Antifaschistischen Widerstand dauerhaft organisieren

Sebastian Weiermann appelliert, die Großdemos gegen rechts als Auftakt für nachhaltige Organisierung zu nutzen

Anti-AfD-Protest am Samstag in Neu-Isenburg
Anti-AfD-Protest am Samstag in Neu-Isenburg

Wer Heidi Reichinnek nicht kannte, dürfte sie seit der letzten Woche kennen. Im Bundestag schleuderte sie Friedrich Merz entgegen, dass die extreme Rechte mit Widerstand im Parlament, auf der Straße und auch auf den Barrikaden rechnen müsse. Reichinneks Rede wurde millionenfach angeschaut. Im Netz wird ein Bild geteilt, dass sie im Zentrum von Eugène Delacroixs berühmten Gemäldes »Die Freiheit führt das Volk« zeigt. Heidi ist ein Star, und sie ist nicht der einzige bei der Linken. Samstagabend nach der großen Brandmauer-Demo in Köln konnte sich Jan van Aken kaum vor den vielen Wünschen von Demonstrant*innen retten, ein gemeinsames Fotos aufzunehmen. Van Aken glaubt, die Linke sei gerade »cool« und ein Ort, der jungen Menschen Sicherheit geben könne.

Sicherheit und eine positive Vorstellung, wie die Gesellschaft in der Zukunft aussehen soll, können viele Menschen sicherlich gerade gebrauchen. Die Demos gegen den Fall der Brandmauer mobilisieren Hunderttausende Menschen. Nur ihre Perspektive ist unklar. Vor einem Jahr, nach der Recherche über die auf Deportationen hinauslaufenden Pläne der AfD, gingen schon einmal so viele Menschen auf die Straße und setzten ein Zeichen gegen Rassismus.

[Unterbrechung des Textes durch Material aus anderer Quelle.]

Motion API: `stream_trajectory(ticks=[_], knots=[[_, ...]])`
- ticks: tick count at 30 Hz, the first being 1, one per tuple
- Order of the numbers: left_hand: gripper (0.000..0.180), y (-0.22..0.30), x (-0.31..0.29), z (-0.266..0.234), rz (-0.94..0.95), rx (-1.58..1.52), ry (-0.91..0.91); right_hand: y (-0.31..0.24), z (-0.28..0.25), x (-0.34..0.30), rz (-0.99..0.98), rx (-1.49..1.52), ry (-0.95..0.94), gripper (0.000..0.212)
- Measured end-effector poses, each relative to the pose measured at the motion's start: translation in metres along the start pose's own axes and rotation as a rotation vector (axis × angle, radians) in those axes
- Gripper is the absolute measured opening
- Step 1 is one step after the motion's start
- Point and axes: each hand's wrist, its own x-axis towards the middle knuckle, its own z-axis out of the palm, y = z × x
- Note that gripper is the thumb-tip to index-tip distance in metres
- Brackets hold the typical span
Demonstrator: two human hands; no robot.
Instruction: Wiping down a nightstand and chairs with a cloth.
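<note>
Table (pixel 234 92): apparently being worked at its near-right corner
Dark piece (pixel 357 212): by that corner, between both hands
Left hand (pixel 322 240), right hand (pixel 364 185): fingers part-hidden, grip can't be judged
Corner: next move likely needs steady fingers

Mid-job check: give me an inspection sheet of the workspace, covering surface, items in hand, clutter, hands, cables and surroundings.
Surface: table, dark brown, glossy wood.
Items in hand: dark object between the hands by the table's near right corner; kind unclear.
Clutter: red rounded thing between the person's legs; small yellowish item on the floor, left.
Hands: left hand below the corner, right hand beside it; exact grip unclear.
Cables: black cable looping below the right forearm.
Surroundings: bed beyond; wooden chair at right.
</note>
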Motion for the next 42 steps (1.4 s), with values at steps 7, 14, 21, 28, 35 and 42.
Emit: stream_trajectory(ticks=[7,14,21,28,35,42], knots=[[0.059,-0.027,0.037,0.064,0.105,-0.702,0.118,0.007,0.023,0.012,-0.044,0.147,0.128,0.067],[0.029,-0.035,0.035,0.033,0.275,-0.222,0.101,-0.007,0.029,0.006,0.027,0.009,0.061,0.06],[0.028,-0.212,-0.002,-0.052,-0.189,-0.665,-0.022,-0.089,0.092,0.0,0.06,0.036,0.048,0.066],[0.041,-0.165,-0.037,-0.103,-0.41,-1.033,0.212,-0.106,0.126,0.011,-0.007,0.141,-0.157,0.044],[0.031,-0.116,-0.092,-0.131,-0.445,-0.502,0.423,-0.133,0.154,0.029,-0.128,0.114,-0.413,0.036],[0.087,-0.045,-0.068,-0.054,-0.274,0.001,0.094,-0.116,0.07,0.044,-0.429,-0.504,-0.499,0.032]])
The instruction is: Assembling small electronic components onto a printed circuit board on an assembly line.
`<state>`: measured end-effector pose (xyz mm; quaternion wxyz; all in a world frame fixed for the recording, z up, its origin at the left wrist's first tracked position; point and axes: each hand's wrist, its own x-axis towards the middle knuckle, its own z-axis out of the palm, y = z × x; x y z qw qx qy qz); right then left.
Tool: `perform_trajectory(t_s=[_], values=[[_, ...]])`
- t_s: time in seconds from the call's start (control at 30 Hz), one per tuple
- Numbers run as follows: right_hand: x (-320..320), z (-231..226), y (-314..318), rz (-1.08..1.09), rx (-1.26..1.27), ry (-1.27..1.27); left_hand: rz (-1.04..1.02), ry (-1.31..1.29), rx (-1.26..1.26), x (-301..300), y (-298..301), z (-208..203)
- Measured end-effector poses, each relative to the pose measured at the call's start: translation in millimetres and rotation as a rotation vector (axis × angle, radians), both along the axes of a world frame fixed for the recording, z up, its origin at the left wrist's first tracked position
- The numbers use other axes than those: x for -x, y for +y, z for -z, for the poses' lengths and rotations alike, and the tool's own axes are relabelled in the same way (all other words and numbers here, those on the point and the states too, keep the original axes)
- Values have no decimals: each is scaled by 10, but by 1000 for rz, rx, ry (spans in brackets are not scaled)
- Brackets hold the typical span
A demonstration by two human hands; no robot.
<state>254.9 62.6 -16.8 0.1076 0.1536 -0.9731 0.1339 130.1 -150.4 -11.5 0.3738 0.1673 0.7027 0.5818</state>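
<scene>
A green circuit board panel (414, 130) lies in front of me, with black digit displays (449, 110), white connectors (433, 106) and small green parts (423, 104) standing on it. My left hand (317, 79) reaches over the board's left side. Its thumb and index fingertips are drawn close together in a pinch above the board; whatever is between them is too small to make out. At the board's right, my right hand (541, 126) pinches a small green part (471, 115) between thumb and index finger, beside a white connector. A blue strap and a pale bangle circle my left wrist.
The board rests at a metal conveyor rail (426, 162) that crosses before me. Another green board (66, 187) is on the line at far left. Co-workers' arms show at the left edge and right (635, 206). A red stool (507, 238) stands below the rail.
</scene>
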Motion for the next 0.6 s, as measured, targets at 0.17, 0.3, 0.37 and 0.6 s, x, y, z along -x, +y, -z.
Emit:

Nachhaltig war das nicht. Die AfD feierte Wahlerfolge und auch bei SPD und Grünen ist eine Politik, die Geflüchtete stigmatisiert und ausgrenzt, en vogue. Koalitionen mit der Merz-CDU schließen beide Parteien nicht aus. Dass es nach der Bundestagswahl mehr Ausgrenzung und mehr »Grenzen dicht«-Politik gibt, ist also mehr als wahrscheinlich. Die Großdemos gegen rechts drohen so zum Strohfeuer zu werden.

Damit das nicht so ist, kommt nun eine große Aufgabe auf die Linke zu. Sie muss ihren aktuellen Mitgliederschub und die Stimmung nutzen und die Menschen nachhaltig organisieren. Dafür muss die Partei mehr als ihre normale Arbeit tun. Sie muss ihre Ressourcen dafür einsetzen, dass diejenigen, die am stärksten von den Rechten angegriffen werden, ihren Schutz erhalten. Sozialsprechstunden, Mietberatung und auch Hilfe beim Gang zur Ausländerbehörde kann die Partei organisieren. Sie kann damit ihre (Neu)Mitglieder abseits vom Haustürwahlkampf aktiv halten und sie kann zeigen, dass sie einen realen Unterschied im Leben der Menschen macht. Das wäre eine sinnvolle Lehre aus dem Stohfeuer, dass die großen Demos im letzten Jahr nur entfachen konnten.